IIT student invents new method to detect milk adulteration

The issue of milk adulteration has become so widespread in India that everyone including the consumers, the media, NGOs, scientists and government officials seem to be clamoring to put an end to this nasty practice. This issue requires urgent action since it is threatening the health of everyone including children, adults and the old. Now, it appears that the issue of milk adulteration has caught the attention of the best brains in the country. 23-year old Avisek Barla, a final year B-Tech student from IIT Madras, has invented a new technique to detect milk adulteration. This simple and cheap technique is likely to contribute significantly towards winning the war against milk adulteration.

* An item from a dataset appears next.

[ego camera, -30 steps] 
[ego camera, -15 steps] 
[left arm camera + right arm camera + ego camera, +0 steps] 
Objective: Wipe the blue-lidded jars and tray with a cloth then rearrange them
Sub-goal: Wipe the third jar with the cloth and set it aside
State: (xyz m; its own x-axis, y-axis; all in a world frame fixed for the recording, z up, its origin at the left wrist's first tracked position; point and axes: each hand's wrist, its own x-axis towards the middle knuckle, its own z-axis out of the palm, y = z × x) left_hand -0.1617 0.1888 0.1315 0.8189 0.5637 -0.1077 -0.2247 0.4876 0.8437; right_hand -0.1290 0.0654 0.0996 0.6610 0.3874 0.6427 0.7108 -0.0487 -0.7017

The new milk adulteration test kit

The new test kit to detect milk adulteration invented by Avisek Barla has already won the Gandhian Young Technical Innovation (GYTI) Award. The test kit is easy to use because it contains nothing more than a strip of paper, which detects milk adulterants in just a few seconds. The test kit is not only easy to use but also quite easy to manufacture on a commercial scale. Speaking to the media, Avisek said that the strip is divided into different zones and each zone has a different reagent applied to it. In layman’s terms, reagents are chemicals that react to a certain compound and display a specific characteristic such as a change in color or texture. When exposed to adulterated milk, the reagents on the strip change color to exactly identify the type of adulterant present in the milk.

According to Avisek, his milk adulteration test strip can detect as many as four adulterants in a single test – glucose, urea, boric acid and detergent. To make the strips, Avisek used a standard inkjet printer to “print” the chemicals on the paper in small amounts. He said that his invention is extremely cost-effective since the standard equipment used to detect milk adulteration costs around Rs 2 lakh and maintenance and test costs associated with these systems are also high. In comparison, his test strip would cost just around Rs 1.60 to manufacture.

Great for milk consumers and milk distributors

The cost of Rs 1.60 for the milk adulteration test kit is quite affordable for both milk consumers and milk distributors. Consumers can use the strip at their home, and milk distributors can use it to test milk before buying from farmers. When commercial production of the strip begins, it will provide an easy and cost-effective way to test milk adulteration. Avisek and his team are currently working to improve the strip so that it can detect several other types ofmilk adulterants.